WORK TASK: Starting at the top of the entries, restate word for word each line up to and including the one with "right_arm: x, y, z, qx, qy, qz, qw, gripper".

Items from a data source:
· · · ·
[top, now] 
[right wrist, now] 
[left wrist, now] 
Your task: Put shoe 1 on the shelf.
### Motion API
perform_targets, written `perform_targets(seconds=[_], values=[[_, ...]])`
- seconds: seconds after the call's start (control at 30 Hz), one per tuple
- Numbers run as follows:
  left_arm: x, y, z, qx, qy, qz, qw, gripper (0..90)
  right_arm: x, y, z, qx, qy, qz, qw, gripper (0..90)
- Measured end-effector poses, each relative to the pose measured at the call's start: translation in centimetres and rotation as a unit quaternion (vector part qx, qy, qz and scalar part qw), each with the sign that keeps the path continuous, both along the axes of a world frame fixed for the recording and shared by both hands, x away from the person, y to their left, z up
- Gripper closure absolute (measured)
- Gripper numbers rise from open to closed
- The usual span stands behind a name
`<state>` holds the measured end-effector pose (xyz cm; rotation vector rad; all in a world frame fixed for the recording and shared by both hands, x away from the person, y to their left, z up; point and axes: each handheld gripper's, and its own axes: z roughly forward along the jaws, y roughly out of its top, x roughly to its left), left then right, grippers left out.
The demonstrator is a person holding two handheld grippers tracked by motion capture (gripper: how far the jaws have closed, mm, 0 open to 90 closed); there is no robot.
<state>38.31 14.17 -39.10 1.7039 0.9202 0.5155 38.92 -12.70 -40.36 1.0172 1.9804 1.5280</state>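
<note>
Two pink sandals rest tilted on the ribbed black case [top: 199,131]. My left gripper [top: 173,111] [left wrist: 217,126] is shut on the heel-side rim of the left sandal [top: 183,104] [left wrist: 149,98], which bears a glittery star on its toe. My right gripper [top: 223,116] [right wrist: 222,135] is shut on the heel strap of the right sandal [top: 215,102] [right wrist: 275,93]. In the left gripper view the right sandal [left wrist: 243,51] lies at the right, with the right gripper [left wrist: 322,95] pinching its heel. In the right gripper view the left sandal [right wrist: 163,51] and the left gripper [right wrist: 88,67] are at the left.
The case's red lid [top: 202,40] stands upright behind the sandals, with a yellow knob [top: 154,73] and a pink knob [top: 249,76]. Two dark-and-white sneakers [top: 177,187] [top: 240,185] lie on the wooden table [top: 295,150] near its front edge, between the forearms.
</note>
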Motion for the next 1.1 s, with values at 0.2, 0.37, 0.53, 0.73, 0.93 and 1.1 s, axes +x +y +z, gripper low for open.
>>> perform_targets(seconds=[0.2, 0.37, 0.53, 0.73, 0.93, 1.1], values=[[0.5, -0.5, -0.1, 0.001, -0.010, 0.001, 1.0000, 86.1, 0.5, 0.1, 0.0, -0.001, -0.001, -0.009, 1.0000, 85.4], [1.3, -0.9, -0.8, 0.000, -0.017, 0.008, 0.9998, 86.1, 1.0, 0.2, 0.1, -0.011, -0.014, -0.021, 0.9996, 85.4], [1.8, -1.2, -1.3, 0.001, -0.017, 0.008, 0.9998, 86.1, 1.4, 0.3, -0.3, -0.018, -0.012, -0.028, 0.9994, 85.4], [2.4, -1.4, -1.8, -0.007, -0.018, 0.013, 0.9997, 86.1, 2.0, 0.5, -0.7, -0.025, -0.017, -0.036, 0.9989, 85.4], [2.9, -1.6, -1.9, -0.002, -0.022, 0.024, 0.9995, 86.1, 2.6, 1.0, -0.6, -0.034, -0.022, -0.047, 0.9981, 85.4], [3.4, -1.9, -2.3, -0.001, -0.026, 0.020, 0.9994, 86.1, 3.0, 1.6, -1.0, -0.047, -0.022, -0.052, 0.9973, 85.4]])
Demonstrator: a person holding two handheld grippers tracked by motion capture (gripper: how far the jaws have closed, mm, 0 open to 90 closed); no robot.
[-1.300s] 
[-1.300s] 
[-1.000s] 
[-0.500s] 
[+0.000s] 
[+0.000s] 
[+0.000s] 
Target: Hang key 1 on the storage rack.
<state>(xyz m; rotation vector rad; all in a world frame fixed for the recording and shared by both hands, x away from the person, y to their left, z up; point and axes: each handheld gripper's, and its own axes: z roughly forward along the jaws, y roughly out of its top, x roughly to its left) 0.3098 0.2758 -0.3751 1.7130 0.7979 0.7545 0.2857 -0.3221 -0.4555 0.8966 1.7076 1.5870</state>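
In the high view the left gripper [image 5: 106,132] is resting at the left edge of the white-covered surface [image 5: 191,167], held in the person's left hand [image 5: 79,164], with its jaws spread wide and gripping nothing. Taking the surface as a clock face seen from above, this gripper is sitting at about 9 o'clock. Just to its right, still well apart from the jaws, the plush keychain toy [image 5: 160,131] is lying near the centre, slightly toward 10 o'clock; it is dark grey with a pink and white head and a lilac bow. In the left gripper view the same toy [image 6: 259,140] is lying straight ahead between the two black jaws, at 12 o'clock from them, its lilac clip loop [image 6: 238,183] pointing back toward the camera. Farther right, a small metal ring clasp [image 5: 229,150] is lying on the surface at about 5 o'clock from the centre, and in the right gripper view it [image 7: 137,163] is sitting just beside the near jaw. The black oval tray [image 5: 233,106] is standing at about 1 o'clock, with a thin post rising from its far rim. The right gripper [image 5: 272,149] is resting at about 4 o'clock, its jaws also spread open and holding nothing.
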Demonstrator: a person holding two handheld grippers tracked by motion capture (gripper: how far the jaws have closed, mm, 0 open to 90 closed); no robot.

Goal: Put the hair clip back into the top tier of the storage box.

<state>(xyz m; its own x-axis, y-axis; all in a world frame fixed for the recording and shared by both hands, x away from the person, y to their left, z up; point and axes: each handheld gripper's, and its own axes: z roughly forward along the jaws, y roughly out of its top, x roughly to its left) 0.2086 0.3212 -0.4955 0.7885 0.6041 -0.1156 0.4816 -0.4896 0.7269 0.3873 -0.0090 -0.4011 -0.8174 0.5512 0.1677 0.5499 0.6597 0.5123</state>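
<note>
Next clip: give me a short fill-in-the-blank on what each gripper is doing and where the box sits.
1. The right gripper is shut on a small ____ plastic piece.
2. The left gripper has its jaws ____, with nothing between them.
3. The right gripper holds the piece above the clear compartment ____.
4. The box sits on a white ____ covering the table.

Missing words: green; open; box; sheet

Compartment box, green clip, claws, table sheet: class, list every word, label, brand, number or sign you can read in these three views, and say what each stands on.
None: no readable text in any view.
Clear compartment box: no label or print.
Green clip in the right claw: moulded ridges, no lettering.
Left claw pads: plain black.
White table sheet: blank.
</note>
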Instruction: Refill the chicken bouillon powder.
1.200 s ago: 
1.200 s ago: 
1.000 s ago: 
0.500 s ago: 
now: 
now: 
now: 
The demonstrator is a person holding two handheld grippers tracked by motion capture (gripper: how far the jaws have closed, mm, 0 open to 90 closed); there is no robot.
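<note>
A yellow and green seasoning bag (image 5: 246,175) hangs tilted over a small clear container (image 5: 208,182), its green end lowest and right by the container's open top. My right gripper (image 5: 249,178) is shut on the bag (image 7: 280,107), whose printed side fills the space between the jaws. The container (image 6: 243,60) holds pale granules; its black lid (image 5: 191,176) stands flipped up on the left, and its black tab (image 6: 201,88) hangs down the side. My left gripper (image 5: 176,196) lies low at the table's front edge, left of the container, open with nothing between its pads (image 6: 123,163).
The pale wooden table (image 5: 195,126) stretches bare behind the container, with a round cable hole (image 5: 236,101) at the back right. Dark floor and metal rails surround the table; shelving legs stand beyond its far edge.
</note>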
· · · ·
ANSWER BOX:
[top, now] 
[right wrist, now] 
[left wrist, now] 
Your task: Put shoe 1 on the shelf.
### Motion API
perform_targets, written `perform_targets(seconds=[_], values=[[_, ...]])`
- seconds: seconds after the call's start (control at 30 Hz), one per tuple
- Numbers run as follows:
  left_arm: x, y, z, qx, qy, qz, qw, gripper (0..90)
  right_arm: x, y, z, qx, qy, qz, qw, gripper (0..90)

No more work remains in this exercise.